Debt influence on life choices
Choosing to ignore data and pursue a degree which is entirely financed using the old model of student loans can have long-term ramifications. Previous generations were fortunate to have lower tuition costs, which resulted in lower debt to income ratios. Higher costs and unmitigated borrowing can make graduates unappealing to potential lenders.
According to the most recent Life Delayed report, published by American Student Assistance, survey responders felt student loan:
- 28 percent – delayed their ability to start a family.
- 35 percent – found it difficult to purchase daily essentials.
- 52 percent – negatively influenced their ability to make large purchases such as a car.
- 53 percent – contributed to their final career choice.
- 55 percent – negatively influenced their ability to purchase a home.
- 62 percent – caused a delay in retirement savings and other investments.
Students typically approach college with excitement and can be unaware of the significant impact generating a large debt may have on their future. Considering the burden excessive debt can have on quality of life after graduation, it is essential students learn to minimize the amount of debt they have when they graduate.

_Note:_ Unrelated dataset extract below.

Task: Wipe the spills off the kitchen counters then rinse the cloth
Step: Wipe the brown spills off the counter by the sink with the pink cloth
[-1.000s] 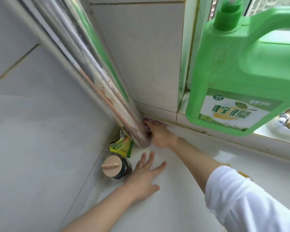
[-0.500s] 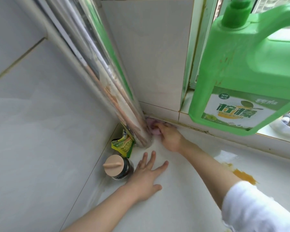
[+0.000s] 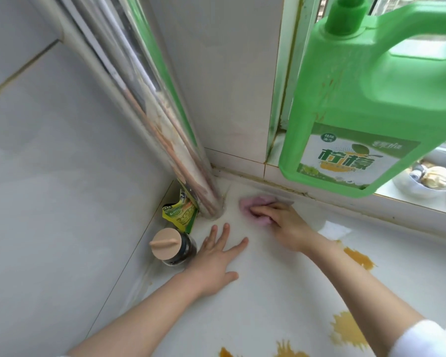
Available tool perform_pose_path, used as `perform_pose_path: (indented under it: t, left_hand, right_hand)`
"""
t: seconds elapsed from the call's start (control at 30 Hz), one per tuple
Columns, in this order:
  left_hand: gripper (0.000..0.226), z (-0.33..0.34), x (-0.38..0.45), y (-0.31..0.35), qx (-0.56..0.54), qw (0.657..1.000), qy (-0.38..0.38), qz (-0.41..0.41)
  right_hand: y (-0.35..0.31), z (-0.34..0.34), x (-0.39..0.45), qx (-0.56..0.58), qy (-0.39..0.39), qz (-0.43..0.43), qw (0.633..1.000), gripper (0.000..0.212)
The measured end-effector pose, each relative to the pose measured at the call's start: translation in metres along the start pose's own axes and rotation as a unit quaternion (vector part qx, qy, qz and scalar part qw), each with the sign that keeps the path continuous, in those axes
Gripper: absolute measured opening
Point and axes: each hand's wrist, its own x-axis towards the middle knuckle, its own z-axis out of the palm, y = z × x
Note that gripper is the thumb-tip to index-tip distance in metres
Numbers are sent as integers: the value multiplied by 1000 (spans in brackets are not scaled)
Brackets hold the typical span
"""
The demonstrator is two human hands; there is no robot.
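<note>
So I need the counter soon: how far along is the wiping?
Early. The counter by the pipe looks clean where the right hand presses the pink cloth; the left hand rests flat. Left to do: the orange-brown spills nearer the camera, untouched, then rinsing the cloth; no sink in view.

Single head-worn wide-angle view, looking forward and down into counter (image 3: 281,292) corner, close above both forearms, jug (image 3: 371,99) looming near lens
</note>
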Motion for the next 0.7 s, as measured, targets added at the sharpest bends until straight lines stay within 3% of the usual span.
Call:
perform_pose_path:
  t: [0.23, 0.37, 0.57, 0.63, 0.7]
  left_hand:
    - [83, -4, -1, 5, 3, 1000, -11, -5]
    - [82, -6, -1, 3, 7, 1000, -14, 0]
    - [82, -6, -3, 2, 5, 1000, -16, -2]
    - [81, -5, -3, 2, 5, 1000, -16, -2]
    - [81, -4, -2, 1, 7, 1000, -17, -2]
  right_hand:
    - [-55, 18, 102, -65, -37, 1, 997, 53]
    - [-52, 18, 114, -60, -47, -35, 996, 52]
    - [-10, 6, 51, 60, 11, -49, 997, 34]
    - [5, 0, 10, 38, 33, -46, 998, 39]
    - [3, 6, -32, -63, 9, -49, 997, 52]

Steps to minimize initial student loan debt
The Century Foundation points out the real cost of college is not limited to the amount students must pay for classes and books. These are the items typically covered by grants, scholarships and loans. In order to be fully prepared for the cost of obtaining a degree, other factors must be considered and placed into a budget. These may include:
- Failed classes
- Family emergencies
- Living and housing expenses
- Medical expenses
- Travel expenses
These expenses must be considered to create a realistic financial plan for attending college. After the entirety of the financial obligation is fully understood, college planning and financial aid expert Joseph Orsolini suggests, “Families should determine what they have available to pay for college and then find schools that fit that budget.”
There are many ways to reduce the cost of earning a degree.
- Attend a community college first.
- Live at home and commute to a nearby school.
- Choose a school that offers in-state tuition prices.
- Take time filling out the Free Application for Federal Student Aid early and accurately to receive the maximum non-loan benefits.
- Work part-time.
- Buy second-hand books and equipment.
With careful planning and the use of grants, scholarships, and loans, it is possible to walk away with a college degree and a manageable level of debt. However, students and their families must take the time to set a realistic budget, be flexible with school choices, and act proactively to find non-loan funding options.